Repeat only the stretch of lines below that runs from the line with "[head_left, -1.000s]" through the line with "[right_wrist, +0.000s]", unaltered.
___ Stored data
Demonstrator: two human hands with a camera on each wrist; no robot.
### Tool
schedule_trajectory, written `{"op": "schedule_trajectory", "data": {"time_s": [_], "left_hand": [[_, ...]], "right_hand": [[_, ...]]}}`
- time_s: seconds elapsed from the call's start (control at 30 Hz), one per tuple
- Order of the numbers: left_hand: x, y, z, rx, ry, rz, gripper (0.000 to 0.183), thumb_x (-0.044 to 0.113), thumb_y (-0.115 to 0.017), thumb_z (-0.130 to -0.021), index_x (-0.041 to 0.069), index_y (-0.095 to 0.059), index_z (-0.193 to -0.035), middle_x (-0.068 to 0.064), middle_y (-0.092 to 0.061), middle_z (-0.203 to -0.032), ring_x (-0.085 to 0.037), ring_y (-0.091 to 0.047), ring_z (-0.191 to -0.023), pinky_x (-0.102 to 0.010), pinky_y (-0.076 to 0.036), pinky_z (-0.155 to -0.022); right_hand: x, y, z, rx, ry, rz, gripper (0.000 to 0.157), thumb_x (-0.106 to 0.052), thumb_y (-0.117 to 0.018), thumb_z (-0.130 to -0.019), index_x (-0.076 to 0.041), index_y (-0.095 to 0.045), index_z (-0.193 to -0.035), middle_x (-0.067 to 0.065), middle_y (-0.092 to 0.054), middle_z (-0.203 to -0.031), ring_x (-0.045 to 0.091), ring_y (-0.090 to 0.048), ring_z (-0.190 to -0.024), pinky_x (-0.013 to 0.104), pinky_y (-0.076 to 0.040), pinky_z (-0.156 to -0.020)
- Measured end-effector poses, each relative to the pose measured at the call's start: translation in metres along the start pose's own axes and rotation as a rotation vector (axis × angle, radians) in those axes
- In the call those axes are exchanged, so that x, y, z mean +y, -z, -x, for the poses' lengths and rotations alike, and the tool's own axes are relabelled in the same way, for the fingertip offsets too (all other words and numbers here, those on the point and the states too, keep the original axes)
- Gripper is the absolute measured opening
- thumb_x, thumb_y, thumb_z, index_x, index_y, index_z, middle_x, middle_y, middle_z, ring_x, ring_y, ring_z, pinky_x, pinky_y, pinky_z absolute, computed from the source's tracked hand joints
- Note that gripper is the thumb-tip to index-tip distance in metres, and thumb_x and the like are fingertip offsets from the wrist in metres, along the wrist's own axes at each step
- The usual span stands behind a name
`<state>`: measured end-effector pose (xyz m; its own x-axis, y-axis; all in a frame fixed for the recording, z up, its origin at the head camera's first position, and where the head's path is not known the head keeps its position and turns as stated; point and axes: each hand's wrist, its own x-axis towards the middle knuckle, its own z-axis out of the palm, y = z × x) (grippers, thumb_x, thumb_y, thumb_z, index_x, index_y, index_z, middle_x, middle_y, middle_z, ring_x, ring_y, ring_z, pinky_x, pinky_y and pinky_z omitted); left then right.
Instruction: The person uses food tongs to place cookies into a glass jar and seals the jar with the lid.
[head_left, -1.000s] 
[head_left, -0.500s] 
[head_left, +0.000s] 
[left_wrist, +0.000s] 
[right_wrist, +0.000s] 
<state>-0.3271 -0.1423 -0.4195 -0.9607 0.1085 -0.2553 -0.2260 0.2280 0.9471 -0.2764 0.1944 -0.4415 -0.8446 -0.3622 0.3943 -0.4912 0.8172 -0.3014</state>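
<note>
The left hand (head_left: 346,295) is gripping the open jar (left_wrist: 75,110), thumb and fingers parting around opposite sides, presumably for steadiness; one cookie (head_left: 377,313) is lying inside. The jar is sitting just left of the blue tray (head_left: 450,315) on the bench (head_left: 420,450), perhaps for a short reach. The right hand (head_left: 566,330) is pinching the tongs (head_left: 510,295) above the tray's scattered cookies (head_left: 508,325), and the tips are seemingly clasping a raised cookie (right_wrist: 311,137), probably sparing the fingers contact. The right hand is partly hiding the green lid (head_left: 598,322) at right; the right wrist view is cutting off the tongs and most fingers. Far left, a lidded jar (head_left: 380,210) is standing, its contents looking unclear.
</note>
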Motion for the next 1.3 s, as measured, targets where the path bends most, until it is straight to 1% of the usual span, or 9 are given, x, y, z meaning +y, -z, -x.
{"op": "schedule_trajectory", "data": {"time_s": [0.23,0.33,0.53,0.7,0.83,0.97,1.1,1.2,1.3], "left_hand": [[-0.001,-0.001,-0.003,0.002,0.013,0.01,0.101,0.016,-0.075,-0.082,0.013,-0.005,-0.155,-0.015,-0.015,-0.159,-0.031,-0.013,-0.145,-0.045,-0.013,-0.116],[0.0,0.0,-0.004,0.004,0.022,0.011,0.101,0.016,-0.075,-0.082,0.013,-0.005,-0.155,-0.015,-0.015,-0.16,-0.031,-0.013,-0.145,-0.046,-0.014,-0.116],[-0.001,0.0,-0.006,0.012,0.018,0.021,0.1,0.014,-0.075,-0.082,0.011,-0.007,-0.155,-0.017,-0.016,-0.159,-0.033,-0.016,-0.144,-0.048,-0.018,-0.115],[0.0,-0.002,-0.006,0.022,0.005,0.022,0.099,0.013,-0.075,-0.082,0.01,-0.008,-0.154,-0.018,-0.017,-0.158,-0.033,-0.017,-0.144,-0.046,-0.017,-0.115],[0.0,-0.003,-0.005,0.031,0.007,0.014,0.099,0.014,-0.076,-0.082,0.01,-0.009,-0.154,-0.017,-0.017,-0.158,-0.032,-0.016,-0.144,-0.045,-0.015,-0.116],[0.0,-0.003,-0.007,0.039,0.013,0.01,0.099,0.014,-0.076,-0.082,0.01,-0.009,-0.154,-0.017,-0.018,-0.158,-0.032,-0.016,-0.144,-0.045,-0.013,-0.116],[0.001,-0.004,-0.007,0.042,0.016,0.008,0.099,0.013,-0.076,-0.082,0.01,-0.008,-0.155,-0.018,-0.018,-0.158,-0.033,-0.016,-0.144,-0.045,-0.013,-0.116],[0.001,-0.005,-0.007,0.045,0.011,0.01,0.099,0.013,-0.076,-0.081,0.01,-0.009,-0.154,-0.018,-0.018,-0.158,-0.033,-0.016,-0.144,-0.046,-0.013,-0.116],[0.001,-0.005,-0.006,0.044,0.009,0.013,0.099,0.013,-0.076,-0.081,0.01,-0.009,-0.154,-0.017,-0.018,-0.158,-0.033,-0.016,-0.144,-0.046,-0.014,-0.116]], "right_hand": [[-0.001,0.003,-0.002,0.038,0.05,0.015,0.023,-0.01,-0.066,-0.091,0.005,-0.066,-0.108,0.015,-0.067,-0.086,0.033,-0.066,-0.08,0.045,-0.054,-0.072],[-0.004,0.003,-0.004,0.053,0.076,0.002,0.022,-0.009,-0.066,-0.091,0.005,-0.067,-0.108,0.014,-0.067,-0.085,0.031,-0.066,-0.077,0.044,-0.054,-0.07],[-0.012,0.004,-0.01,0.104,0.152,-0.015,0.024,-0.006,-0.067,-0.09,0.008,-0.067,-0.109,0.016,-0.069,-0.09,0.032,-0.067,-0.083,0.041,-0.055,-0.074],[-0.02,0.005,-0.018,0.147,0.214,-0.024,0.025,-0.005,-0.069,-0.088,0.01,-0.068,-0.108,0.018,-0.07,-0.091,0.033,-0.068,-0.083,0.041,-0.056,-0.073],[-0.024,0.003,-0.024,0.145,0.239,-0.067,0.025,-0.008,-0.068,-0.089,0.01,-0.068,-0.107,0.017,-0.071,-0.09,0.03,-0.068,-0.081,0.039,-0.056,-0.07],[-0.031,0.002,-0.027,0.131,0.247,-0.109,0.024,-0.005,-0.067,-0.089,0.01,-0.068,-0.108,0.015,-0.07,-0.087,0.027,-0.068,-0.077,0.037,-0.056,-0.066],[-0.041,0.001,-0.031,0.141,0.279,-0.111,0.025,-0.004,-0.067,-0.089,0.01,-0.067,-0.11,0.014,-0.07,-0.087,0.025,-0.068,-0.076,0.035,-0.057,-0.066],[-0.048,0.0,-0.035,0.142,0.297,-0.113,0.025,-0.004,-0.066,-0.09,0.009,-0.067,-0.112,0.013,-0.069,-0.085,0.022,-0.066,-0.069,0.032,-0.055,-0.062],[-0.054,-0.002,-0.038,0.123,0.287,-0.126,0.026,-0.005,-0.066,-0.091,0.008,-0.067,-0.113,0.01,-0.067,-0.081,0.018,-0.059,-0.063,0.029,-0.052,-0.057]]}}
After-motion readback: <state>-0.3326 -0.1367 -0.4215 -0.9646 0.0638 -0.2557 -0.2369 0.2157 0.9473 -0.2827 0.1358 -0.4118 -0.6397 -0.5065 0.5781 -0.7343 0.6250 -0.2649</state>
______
_Exercise result_:
[head_left, -1.000s] 
[head_left, -0.500s] 
[head_left, +0.000s] 
[left_wrist, +0.000s] 
[right_wrist, +0.000s] 

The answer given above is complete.